What the exercise asks:
Every line of the material below, from the top through the line with "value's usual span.", should be reproduced exactly.

Recorded information:
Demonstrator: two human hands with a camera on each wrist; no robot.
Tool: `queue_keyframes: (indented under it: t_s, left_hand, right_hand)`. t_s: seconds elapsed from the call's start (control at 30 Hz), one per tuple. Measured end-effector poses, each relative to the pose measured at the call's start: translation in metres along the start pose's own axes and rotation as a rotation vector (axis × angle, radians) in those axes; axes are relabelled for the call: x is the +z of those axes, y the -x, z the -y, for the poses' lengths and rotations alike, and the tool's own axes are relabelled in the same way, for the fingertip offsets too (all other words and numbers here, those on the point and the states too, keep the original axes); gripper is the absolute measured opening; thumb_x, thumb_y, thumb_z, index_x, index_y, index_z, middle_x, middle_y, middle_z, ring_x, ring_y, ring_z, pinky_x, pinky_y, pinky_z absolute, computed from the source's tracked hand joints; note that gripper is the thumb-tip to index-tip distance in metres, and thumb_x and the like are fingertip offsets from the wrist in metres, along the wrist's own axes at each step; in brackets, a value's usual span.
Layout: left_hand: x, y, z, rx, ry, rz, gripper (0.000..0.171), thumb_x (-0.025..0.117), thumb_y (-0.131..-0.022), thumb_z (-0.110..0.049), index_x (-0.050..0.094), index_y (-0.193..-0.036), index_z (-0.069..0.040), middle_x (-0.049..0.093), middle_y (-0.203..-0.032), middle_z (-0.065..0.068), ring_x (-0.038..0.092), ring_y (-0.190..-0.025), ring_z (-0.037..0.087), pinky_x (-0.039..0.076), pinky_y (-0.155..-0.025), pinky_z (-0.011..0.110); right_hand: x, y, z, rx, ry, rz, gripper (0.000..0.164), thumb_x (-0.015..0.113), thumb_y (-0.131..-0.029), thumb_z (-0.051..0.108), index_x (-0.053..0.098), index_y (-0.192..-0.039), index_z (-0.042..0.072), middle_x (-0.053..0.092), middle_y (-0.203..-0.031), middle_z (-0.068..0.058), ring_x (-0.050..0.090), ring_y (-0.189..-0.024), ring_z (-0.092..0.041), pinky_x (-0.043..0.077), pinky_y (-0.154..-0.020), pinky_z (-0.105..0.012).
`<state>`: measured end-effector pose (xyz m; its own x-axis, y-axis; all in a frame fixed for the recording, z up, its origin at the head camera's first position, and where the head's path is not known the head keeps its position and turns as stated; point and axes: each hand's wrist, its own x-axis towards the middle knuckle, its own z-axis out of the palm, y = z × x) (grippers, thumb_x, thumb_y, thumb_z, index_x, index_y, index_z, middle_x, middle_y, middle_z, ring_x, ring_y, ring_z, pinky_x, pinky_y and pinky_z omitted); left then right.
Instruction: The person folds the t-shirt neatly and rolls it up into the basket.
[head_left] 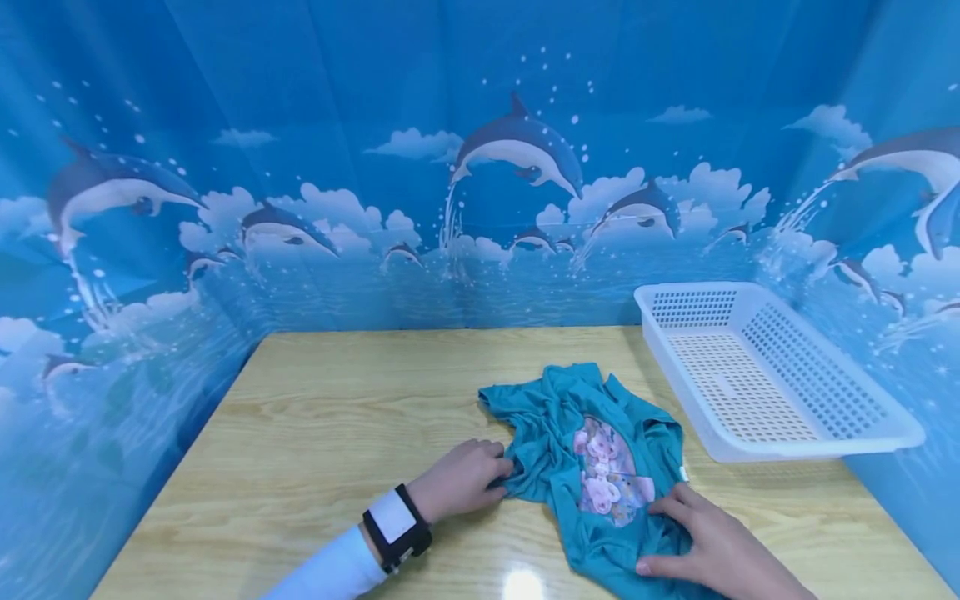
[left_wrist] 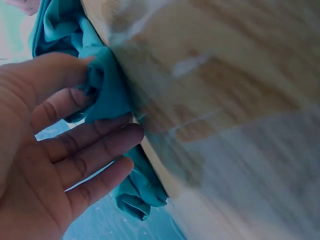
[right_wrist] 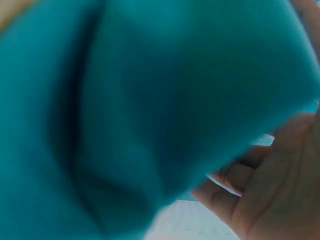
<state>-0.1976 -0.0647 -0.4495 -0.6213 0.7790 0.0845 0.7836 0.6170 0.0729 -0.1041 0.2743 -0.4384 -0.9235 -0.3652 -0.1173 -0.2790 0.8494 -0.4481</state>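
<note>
A teal T-shirt (head_left: 547,442) lies crumpled on the wooden table, its pink floral print (head_left: 603,475) facing up. My left hand (head_left: 465,477) is at its left edge. In the left wrist view, the thumb and forefinger of that hand (left_wrist: 70,125) pinch a fold of teal cloth (left_wrist: 107,90), while the other fingers extend below. At the shirt's lower right lies my right hand (head_left: 705,537), thumb and forefinger spread apart on the cloth. Teal fabric fills most of the right wrist view and hides the fingertips of the right hand (right_wrist: 270,185), so I cannot tell whether they grip it.
A white perforated plastic basket (head_left: 675,367) stands at the table's right side, just beyond the shirt. The wooden table (head_left: 337,400) ends at a blue dolphin-print curtain (head_left: 360,283), which hangs behind it and along both sides. A black-strapped device (head_left: 396,525) sits on my left wrist.
</note>
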Motion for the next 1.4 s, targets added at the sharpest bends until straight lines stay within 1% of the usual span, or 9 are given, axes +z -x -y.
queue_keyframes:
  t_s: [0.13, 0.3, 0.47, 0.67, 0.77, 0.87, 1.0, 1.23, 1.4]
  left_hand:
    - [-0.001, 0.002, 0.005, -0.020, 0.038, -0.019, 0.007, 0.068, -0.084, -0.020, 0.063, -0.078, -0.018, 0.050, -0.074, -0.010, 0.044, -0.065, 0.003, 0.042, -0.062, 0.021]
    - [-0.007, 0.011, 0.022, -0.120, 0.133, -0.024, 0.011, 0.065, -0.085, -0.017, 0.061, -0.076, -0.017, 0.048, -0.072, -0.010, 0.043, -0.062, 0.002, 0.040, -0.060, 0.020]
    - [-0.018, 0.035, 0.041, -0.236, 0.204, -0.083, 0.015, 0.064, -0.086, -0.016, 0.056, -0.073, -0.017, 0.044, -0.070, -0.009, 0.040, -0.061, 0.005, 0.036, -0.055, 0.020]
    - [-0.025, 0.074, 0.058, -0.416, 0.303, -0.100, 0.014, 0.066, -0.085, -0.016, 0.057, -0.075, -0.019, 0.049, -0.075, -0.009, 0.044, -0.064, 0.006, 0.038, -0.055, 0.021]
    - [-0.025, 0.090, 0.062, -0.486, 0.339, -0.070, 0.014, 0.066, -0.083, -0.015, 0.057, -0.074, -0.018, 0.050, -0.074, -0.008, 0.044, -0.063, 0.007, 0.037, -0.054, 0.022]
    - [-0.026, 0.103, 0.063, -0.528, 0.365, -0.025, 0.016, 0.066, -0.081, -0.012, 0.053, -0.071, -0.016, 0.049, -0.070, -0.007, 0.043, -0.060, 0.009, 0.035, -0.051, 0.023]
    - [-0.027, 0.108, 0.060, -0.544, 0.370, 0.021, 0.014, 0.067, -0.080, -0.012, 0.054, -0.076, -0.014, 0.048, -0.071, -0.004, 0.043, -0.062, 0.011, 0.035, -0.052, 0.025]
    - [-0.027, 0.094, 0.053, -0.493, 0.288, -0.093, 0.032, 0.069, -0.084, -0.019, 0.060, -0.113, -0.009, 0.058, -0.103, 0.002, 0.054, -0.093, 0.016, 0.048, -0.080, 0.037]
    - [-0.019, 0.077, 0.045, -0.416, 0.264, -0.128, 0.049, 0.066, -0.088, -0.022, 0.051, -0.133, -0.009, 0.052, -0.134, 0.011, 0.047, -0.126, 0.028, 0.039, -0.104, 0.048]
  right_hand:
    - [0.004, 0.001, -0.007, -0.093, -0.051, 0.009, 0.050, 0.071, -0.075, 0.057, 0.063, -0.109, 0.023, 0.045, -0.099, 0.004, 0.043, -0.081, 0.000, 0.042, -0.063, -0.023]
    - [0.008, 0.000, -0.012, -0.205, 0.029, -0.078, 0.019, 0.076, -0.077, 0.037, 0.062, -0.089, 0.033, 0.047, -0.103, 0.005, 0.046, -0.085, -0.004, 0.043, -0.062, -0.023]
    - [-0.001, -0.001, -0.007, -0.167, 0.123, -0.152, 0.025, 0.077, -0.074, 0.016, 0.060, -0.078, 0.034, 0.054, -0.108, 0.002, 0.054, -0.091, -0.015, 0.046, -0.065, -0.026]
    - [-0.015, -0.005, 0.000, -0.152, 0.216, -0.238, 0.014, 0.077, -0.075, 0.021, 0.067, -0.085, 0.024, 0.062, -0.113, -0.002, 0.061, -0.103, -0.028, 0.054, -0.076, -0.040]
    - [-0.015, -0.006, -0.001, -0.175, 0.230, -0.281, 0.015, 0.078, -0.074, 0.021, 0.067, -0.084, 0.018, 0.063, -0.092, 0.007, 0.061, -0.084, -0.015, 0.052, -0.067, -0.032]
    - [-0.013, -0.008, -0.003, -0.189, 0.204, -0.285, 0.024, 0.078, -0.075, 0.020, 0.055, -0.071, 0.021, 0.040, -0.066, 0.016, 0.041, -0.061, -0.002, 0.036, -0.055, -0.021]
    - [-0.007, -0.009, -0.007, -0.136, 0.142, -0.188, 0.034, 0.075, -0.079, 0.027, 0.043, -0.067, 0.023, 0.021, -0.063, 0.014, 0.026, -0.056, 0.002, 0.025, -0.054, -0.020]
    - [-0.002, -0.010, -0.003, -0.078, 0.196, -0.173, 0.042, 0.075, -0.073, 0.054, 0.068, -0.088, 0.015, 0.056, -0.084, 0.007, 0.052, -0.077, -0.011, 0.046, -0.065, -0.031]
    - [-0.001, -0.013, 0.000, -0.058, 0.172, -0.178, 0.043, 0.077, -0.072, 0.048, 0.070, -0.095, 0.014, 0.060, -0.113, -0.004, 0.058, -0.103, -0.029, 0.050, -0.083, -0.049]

Written response:
Demonstrator: two human hands with a camera on each wrist; no robot.
Tool: `queue_keyframes: (indented under it: t_s, left_hand, right_hand)`. t_s: seconds elapsed from the call's start (control at 30 Hz), one per tuple. Measured end-effector poses, each relative to the pose measured at the call's start: translation in metres along the start pose's own axes and rotation as a rotation vector (axis × angle, radians) in those axes; axes are relabelled for the call: x is the +z of those axes, y the -x, z the -y, for the poses' lengths and rotations alike, and the tool's own axes are relabelled in the same way, for the fingertip offsets too (all other words and numbers here, those on the point and the states too, keep the original axes); gripper is the absolute measured opening; thumb_x, thumb_y, thumb_z, index_x, index_y, index_z, middle_x, middle_y, middle_z, ring_x, ring_y, ring_z, pinky_x, pinky_y, pinky_z absolute, computed from the source's tracked hand joints; note that gripper is the thumb-tip to index-tip distance in metres, and thumb_x and the like are fingertip offsets from the wrist in metres, along the wrist's own axes at each step; in brackets, a value's usual span.

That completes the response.